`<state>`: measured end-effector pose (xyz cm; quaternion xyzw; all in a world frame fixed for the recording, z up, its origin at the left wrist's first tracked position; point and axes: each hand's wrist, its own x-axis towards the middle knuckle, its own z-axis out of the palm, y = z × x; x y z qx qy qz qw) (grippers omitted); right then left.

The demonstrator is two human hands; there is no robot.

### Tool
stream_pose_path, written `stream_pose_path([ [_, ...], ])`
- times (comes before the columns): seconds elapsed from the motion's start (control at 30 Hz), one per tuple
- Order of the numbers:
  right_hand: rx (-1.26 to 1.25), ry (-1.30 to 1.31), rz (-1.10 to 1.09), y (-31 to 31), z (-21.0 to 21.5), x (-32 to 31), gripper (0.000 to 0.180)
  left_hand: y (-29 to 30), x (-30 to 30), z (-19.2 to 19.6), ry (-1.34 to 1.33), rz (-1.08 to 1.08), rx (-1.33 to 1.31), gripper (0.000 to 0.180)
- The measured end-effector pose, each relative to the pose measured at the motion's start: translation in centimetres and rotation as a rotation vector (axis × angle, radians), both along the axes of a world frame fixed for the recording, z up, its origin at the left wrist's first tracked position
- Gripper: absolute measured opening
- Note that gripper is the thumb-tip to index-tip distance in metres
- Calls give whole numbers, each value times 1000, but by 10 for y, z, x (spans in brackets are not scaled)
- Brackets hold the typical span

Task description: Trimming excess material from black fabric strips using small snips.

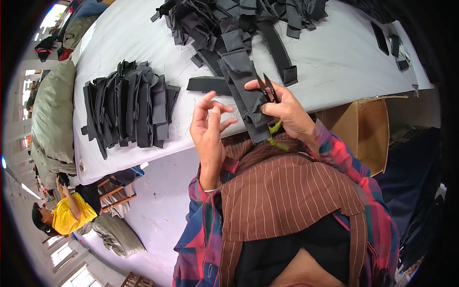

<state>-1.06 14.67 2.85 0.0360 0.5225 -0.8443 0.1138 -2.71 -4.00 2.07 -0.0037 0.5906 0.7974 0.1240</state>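
My right hand (290,111) grips small black thread snips (268,89), their two blades pointing away from me and apart at the tips. A yellow-green ribbon (275,128) hangs below that hand. Against the same hand lies a dark grey sewn fabric strip (245,93), reaching over the table's near edge; whether the thumb also pinches it I cannot tell. To the left of this strip my left hand (209,129) is raised, empty, its fingers curved and apart. Another dark strip (206,84) lies flat just beyond the left hand.
Dark fabric strips form a loose heap (210,21) at the back and a row (126,105) on the left of the white-covered table (186,62). A flat black object (379,38) lies far right. A cardboard box (373,129) stands below. A person in yellow (71,213) is at left.
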Motion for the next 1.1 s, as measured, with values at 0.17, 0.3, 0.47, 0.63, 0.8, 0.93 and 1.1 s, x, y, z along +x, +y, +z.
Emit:
stream_pose_path([
  [0.17,-282,-154,193,-1,-6,2,44,-1,-8,-11,-334,-165,449,49],
  [0.3,-209,-187,164,-7,-22,4,33,1,-12,-5,-301,-86,334,40],
  [0.47,76,-120,142,-7,-33,4,21,-6,-21,-26,-147,-43,292,20],
  [0.63,548,227,10,-5,-59,8,20,-3,-26,-22,-67,-4,-8,24],
  [0.8,1082,246,103,14,-67,22,22,7,-39,-53,-125,-76,-73,28],
  [0.93,1115,242,76,22,-61,25,20,15,-36,-71,-127,-100,-121,28],
  [1.1,1235,430,-76,36,-59,14,19,20,-31,-70,-69,-87,-193,28],
])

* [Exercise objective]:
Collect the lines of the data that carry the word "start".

* [Solution to the problem]:
- times (comes before the columns): seconds elapsed from the motion's start (control at 30 Hz), one per tuple
- The measured end-effector pose, each relative to the pose measured at the motion's start: translation in centimetres and rotation as a rotation vector (axis × angle, radians), both along the axes of a world frame fixed for the recording, z up, its origin at the left wrist's first tracked position

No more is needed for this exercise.